'''

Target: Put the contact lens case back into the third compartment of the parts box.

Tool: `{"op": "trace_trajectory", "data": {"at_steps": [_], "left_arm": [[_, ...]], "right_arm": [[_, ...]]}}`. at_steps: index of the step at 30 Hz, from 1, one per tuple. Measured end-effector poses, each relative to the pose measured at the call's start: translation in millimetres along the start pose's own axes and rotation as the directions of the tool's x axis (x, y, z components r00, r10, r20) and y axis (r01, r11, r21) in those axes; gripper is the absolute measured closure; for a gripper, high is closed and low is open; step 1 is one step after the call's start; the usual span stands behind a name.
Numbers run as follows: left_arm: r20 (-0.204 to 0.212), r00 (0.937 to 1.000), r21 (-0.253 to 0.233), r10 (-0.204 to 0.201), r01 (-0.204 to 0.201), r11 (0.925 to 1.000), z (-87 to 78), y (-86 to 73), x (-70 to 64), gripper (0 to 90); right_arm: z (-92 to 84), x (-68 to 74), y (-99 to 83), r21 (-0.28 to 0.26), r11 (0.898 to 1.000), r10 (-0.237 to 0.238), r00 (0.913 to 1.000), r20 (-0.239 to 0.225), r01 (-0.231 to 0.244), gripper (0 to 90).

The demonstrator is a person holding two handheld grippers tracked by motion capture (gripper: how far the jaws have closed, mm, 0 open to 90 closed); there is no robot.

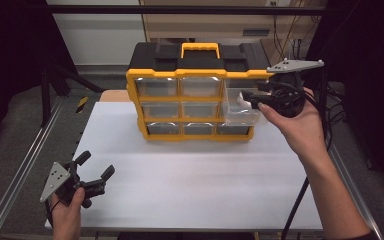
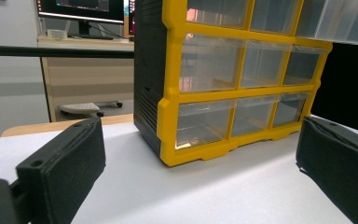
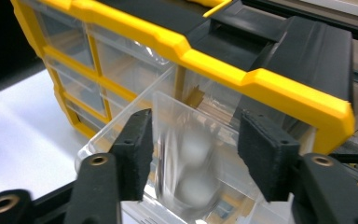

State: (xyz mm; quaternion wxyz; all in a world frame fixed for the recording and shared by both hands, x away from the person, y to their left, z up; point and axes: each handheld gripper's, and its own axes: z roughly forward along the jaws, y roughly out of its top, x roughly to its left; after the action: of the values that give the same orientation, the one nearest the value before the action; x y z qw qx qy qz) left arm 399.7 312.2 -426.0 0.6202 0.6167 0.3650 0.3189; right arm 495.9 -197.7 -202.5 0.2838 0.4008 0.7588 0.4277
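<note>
We see a clear plastic drawer pulled partway out of the top right slot of a yellow and black organizer. The drawer sticks forward from the front of the organizer, above the table. In the right gripper view the drawer sits directly ahead, with something pale and blurred inside or on its front (we cannot tell what it is).

The right gripper is held at the drawer's front. In its own view the right gripper has its two black pads on either side of the blurred clear part; the left pad looks to be touching or nearly touching it, while the right pad stands clear with a gap, so the jaws are slightly parted and not pinching. The person's right hand wraps around the gripper's body, with the grey three-cornered plate above it.

The organizer stands upright toward the back of the white table, with three rows of three clear drawers and a yellow carrying handle on its black top. The other drawers appear pushed in.

Well apart, at the near left corner of the table, the left gripper rests in the person's left hand. Its jaws are spread wide with nothing between them. In its own view the left gripper looks across the bare table toward the organizer.
</note>
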Motion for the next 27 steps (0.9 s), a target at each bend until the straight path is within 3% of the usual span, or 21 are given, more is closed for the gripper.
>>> {"op": "trace_trajectory", "data": {"at_steps": [13, 21, 27], "left_arm": [[-0.009, 0.9999, 0.002, -0.007, 0.007, 1.0000, 1.0, -0.6, 0.8, 1.2], [-0.006, 1.0000, 0.004, -0.004, 0.004, 1.0000, 2.4, -0.3, -0.4, 1.2], [-0.011, 0.9999, 0.004, -0.004, 0.004, 1.0000, 2.1, -0.7, 0.1, 1.1]], "right_arm": [[-0.5, -6.5, -0.4, -0.082, 0.994, 0.077, 0.9963, 0.038, -0.074, 27.0], [-2.7, -11.8, -0.2, -0.182, 0.977, 0.120, 0.9921, 0.037, -0.111, 16.7], [-3.0, -16.0, -1.1, -0.239, 0.964, 0.129, 0.9906, 0.046, -0.114, 12.8]]}}
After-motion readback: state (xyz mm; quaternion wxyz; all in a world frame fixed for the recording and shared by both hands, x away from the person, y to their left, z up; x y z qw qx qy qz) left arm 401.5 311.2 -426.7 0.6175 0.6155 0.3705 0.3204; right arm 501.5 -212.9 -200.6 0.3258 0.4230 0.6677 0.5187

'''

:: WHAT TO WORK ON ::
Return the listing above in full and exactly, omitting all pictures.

:: COMPLETED EXERCISE ::
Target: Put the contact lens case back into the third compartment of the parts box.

Tool: `{"op": "trace_trajectory", "data": {"at_steps": [_], "left_arm": [[_, ...]], "right_arm": [[_, ...]]}}`. at_steps: index of the step at 30 Hz, from 1, one per tuple. Measured end-effector poses, each relative to the pose measured at the call's start: translation in millimetres along the start pose's own axes and rotation as the directions of the tool's x axis (x, y, z components r00, r10, r20) and y axis (r01, r11, r21) in those axes; gripper is the absolute measured closure; for a gripper, high is closed and low is open; step 1 is one step after the call's start; the usual span stands behind a name.
Numbers run as follows: left_arm: r20 (-0.204 to 0.212), r00 (0.937 to 1.000), r21 (-0.253 to 0.233), r10 (-0.204 to 0.201), r01 (-0.204 to 0.201), r11 (0.925 to 1.000), z (-87 to 78), y (-86 to 73), x (-70 to 64), gripper (0 to 90); right_arm: z (-92 to 84), x (-68 to 74), y (-99 to 83), r21 (-0.28 to 0.26), r11 (0.898 to 1.000), r10 (-0.237 to 0.238), r00 (0.913 to 1.000), r20 (-0.239 to 0.225), r01 (-0.231 to 0.244), gripper (0 to 90).

The demonstrator is a person holding two handheld grippers tracked by motion capture (gripper: how far the jaws have closed, mm, 0 open to 90 closed); there is no robot.


State: (xyz mm; quaternion wxyz; all in a world frame fixed for the recording and shared by both hands, x away from the person, y to their left, z up; point and axes: each handheld gripper's, and its own axes: z roughly forward along the jaws, y roughly out of its top, x roughly to its left; after the action: of the values that give the same orientation, the one nearest the value before the action; x y z qw qx qy qz) left arm 399.7 312.2 -426.0 0.6202 0.6167 0.3650 0.3189; right arm 495.9 -197.7 -202.5 0.2838 0.4008 0.7588 0.4277
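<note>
We see a clear plastic drawer pulled partway out of the top right slot of a yellow and black organizer. The drawer sticks forward from the front of the organizer, above the table. In the right gripper view the drawer sits directly ahead, with something pale and blurred inside or on its front (we cannot tell what it is).

The right gripper is held at the drawer's front. In its own view the right gripper has its two black pads on either side of the blurred clear part; the left pad looks to be touching or nearly touching it, while the right pad stands clear with a gap, so the jaws are slightly parted and not pinching. The person's right hand wraps around the gripper's body, with the grey three-cornered plate above it.

The organizer stands upright toward the back of the white table, with three rows of three clear drawers and a yellow carrying handle on its black top. The other drawers appear pushed in.

Well apart, at the near left corner of the table, the left gripper rests in the person's left hand. Its jaws are spread wide with nothing between them. In its own view the left gripper looks across the bare table toward the organizer.
</note>
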Motion for the next 27 steps (0.9 s), a target at each bend until the straight path is within 3% of the usual span, or 21 are given, more is closed for the gripper.
>>> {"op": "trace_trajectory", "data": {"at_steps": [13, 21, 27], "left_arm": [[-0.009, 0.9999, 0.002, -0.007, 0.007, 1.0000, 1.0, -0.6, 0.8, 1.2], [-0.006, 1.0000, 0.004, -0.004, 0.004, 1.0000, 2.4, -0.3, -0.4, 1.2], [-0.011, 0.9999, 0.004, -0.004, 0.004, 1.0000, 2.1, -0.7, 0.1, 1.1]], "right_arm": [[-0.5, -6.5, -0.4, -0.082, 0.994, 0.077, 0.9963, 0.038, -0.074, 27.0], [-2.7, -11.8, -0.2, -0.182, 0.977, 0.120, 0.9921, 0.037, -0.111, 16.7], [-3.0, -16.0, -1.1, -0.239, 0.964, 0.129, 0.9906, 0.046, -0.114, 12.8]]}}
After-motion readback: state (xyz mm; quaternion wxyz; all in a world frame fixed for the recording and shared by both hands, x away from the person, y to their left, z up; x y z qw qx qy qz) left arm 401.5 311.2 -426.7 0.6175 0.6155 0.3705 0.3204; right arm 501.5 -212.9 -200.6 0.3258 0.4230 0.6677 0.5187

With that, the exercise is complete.